After male
infertility is diagnosed, there are three possible treatments. Medical therapy may be used to reverse or
improve some types of inflammation or hormone deficiency. Surgery may be done to treat problems with the
male anatomy, such as varicocele, ejaculatory duct obstructions, or reversal of
a past vasectomy. Surgery may also be used to remove sperm from the testicles
in some men. Assisted reproductive technologies (ART) may be
advised for some men.
Medical Therapy
Hypogonadism
Hypogonadotrophic
hypogonadism (HH) results when the testes do not receive the right hormone
signals from the pituitary gland in the brain. This means that the testes
cannot work normally.
The
pituitary gland may be affected by tumors, medicines, or a congenital condition
(physical conditions that someone is born with). If one of these is the cause
of HH, the pituitary hormones (FSH and LH) can be replaced. This will restore
the function of the testes.
Surgeries and Procedures
Varicoceles
Varicoceles are
large veins that allow the blood to flow backward. They can occur inside the
spermatic cord and scrotum. Varicoceles are linked with low sperm count, poor
motility, and abnormal morphology (physical structure).
Semen
quality improves in about 2/3 of men who have surgery to repair varicoceles.
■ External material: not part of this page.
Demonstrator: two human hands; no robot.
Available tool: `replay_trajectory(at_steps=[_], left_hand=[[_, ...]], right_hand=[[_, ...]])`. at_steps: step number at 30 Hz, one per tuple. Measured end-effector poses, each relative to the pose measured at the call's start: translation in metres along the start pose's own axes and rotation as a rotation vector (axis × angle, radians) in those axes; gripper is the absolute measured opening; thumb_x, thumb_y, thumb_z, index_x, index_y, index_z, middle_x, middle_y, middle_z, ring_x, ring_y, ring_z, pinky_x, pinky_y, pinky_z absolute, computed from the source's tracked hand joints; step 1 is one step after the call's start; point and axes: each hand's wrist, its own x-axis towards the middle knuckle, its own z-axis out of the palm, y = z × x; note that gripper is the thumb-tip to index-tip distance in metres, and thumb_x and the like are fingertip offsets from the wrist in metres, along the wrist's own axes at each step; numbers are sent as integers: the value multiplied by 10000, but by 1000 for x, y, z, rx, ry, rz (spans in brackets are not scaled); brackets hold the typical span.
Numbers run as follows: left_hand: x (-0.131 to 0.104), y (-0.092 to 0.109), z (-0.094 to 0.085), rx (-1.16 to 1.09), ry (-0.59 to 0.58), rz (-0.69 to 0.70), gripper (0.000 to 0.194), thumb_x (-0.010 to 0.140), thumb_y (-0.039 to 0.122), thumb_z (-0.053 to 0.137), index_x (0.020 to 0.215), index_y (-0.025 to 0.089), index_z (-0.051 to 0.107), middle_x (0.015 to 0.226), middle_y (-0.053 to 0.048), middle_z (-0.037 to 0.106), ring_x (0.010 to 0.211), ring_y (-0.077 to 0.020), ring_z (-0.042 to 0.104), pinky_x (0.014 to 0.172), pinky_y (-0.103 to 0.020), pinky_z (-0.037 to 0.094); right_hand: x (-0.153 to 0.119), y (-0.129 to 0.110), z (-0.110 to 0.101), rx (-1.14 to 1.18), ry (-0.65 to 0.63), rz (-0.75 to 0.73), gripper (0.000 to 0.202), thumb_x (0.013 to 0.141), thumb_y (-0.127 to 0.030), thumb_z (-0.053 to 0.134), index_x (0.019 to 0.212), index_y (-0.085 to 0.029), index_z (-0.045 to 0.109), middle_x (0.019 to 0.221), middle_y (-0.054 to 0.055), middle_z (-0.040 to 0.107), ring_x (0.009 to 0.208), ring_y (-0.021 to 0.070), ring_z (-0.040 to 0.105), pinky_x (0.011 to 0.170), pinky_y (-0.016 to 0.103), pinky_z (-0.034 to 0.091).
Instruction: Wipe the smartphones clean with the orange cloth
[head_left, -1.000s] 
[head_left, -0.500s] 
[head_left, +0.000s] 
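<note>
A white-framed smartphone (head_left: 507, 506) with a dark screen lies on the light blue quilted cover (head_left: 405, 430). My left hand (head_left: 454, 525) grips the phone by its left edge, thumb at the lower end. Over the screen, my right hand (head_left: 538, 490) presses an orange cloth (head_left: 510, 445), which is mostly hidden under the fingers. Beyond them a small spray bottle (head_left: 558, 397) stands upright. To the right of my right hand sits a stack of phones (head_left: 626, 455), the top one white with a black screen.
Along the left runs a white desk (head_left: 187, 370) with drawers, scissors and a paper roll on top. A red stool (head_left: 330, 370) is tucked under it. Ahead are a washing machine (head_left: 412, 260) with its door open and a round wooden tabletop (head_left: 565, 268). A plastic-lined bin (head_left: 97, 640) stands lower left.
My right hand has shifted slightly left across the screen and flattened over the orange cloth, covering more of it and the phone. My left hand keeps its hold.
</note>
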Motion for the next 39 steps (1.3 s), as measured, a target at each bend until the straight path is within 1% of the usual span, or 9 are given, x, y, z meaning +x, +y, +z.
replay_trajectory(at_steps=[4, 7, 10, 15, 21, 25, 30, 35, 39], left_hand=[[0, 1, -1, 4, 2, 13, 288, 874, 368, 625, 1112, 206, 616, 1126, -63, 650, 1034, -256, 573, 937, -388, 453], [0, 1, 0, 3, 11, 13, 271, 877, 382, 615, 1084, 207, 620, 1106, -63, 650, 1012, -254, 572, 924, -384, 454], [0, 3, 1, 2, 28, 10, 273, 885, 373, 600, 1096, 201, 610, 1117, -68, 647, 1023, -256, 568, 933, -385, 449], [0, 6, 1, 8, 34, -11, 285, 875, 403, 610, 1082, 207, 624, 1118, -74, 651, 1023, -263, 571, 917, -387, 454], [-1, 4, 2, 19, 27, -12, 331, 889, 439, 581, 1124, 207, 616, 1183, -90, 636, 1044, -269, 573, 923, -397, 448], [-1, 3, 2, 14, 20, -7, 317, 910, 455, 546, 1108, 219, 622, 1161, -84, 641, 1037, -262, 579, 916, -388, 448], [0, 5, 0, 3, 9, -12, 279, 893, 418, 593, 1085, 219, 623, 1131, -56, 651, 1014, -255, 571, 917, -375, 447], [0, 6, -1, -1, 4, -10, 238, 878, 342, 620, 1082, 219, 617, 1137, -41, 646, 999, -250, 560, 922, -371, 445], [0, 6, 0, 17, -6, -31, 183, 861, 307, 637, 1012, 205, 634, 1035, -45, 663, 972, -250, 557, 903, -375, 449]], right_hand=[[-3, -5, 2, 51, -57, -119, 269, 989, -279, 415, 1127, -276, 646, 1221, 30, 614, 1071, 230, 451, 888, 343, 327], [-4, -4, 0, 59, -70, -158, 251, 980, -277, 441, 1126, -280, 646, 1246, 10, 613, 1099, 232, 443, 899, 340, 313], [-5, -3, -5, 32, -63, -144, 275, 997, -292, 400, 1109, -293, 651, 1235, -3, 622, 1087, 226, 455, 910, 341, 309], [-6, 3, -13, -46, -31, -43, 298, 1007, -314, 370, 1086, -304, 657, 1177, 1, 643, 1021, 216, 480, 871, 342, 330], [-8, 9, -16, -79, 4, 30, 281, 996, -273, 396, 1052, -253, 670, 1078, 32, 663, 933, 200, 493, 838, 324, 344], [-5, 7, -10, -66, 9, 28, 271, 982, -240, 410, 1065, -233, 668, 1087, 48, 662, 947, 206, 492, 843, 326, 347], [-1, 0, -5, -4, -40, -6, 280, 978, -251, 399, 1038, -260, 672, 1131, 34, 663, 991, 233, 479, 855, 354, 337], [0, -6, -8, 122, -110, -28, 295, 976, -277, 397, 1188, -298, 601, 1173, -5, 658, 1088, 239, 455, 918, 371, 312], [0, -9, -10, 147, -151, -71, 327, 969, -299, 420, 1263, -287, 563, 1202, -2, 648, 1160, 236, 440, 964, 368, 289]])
Research shows that natural pregnancy rates increase after this treatment.
Of all the
causes of infertility, varicoceles are the most easily corrected. Since they
are very common, the surgery should be considered only if there are no other
infertility risk factors.
Varicoceles
can be treated in two ways:
- With venous embolization, where a small
catheter, guided by X-ray, is fed through the large veins of the neck or groin.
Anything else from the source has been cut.